TASK
Below is a listing; repeat exactly the lines from the one containing "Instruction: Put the" to the one containing "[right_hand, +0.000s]", both included.

▶

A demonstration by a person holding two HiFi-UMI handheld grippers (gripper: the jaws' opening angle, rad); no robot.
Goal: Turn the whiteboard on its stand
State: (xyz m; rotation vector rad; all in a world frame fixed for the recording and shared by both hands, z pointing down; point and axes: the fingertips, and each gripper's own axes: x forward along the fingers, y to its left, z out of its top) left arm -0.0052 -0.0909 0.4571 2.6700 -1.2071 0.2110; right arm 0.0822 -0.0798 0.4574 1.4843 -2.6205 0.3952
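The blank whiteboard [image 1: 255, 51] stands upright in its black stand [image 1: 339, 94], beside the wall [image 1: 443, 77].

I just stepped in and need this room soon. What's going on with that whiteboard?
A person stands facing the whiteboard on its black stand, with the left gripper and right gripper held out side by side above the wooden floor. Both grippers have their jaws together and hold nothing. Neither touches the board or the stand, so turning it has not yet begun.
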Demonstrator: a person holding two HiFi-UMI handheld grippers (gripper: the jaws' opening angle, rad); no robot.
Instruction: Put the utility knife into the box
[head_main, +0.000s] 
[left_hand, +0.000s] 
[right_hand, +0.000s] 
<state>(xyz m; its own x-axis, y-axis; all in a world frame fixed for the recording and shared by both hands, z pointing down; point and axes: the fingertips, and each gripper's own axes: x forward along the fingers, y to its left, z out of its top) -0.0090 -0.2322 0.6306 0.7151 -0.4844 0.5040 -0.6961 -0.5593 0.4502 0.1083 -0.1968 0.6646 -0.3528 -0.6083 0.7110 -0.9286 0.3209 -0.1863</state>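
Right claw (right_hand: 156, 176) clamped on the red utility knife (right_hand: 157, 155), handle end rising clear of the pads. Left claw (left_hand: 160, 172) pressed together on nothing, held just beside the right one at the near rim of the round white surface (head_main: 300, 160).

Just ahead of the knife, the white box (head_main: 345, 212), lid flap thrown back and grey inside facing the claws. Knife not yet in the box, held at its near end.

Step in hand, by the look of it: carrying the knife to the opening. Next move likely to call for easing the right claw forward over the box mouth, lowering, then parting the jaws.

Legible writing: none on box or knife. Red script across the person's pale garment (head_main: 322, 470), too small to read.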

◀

ANSWER TO THIS PROBLEM
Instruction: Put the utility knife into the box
[head_main, +0.000s] 
[left_hand, +0.000s] 
[right_hand, +0.000s] 

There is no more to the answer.